# [HOW TO COMPLETE THIS TASK]
Your task is to copy all of the data exactly.
....................
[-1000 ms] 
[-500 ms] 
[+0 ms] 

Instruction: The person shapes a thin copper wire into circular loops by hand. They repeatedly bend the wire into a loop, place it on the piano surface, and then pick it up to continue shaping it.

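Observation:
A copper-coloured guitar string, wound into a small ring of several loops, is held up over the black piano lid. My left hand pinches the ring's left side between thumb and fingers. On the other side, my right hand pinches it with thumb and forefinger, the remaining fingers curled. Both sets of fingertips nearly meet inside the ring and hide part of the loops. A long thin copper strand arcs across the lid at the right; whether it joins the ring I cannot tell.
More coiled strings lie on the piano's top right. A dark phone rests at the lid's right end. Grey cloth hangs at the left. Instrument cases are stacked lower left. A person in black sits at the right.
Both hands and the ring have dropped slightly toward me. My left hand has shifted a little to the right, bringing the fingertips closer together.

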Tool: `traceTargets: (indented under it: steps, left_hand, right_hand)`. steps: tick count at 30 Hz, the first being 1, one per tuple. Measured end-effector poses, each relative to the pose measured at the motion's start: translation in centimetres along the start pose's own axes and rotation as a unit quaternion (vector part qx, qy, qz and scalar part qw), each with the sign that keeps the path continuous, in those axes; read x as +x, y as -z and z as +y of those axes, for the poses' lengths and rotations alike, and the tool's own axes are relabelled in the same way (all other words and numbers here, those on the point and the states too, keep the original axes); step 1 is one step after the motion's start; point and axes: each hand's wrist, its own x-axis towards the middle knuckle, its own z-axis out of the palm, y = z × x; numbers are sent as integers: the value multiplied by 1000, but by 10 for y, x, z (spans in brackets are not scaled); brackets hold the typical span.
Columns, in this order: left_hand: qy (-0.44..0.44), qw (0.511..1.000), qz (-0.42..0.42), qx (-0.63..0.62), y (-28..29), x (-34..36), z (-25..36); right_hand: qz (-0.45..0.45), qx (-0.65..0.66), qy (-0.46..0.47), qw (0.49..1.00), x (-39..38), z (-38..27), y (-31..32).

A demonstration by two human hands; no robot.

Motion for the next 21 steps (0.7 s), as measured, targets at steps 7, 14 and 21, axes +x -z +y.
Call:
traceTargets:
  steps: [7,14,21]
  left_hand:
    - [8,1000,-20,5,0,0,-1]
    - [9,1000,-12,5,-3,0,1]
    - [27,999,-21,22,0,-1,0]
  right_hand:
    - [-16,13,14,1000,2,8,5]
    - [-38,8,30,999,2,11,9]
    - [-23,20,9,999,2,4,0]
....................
# [SOLUTION FOR THIS PROBLEM]
[-1000 ms] 
[-500 ms] 
[+0 ms] 

Instruction: The person shapes a thin copper wire into circular loops by hand. They repeatedly bend the wire into a loop, place it on the piano surface, and then pick it up to continue shaping it.

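Observation:
A copper-coloured guitar string, wound into a small ring of several loops, is held up over the black piano lid. My left hand pinches the ring's left side between thumb and fingers. On the other side, my right hand pinches it with thumb and forefinger, the remaining fingers curled. Both sets of fingertips nearly meet inside the ring and hide part of the loops. A long thin copper strand arcs across the lid at the right; whether it joins the ring I cannot tell.
More coiled strings lie on the piano's top right. A dark phone rests at the lid's right end. Grey cloth hangs at the left. Instrument cases are stacked lower left. A person in black sits at the right.
Both hands and the ring have dropped slightly toward me. My left hand has shifted a little to the right, bringing the fingertips closer together.
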
Tool: `traceTargets: (indented under it: steps, left_hand, right_hand)`. steps: tick count at 30 Hz, the first being 1, one per tuple. Measured end-effector poses, each relative to the pose measured at the motion's start: translation in centimetres along the start pose's own axes and rotation as a unit quaternion (vector part qx, qy, qz and scalar part qw), each with the sign that keeps the path continuous, in those axes; read x as +x, y as -z and z as +y of those axes, for the poses' lengths and rotations alike, and the tool's own axes are relabelled in the same way (all other words and numbers here, those on the point and the states too, keep the original axes); step 1 is one step after the motion's start; point and axes: each hand's wrist, its own x-axis towards the middle knuckle, its own z-axis out of the palm, y = z × x; numbers are sent as integers: the value multiplied by 1000, but by 10 for y, x, z (spans in brackets are not scaled); brackets hold the typical span.
Columns, in this order: left_hand: qy (-0.44..0.44), qw (0.511..1.000), qz (-0.42..0.42), qx (-0.63..0.62), y (-28..29), x (-34..36), z (-25..36); right_hand: qz (-0.45..0.45), qx (-0.65..0.66), qy (-0.46..0.47), qw (0.49..1.00), x (-39..38), z (-38..27), y (-31..32).

A demonstration by two human hands; no robot.

Motion for the next 21 steps (0.7 s), as measured, targets at steps 7, 14 and 21, axes +x -z +y.
Call:
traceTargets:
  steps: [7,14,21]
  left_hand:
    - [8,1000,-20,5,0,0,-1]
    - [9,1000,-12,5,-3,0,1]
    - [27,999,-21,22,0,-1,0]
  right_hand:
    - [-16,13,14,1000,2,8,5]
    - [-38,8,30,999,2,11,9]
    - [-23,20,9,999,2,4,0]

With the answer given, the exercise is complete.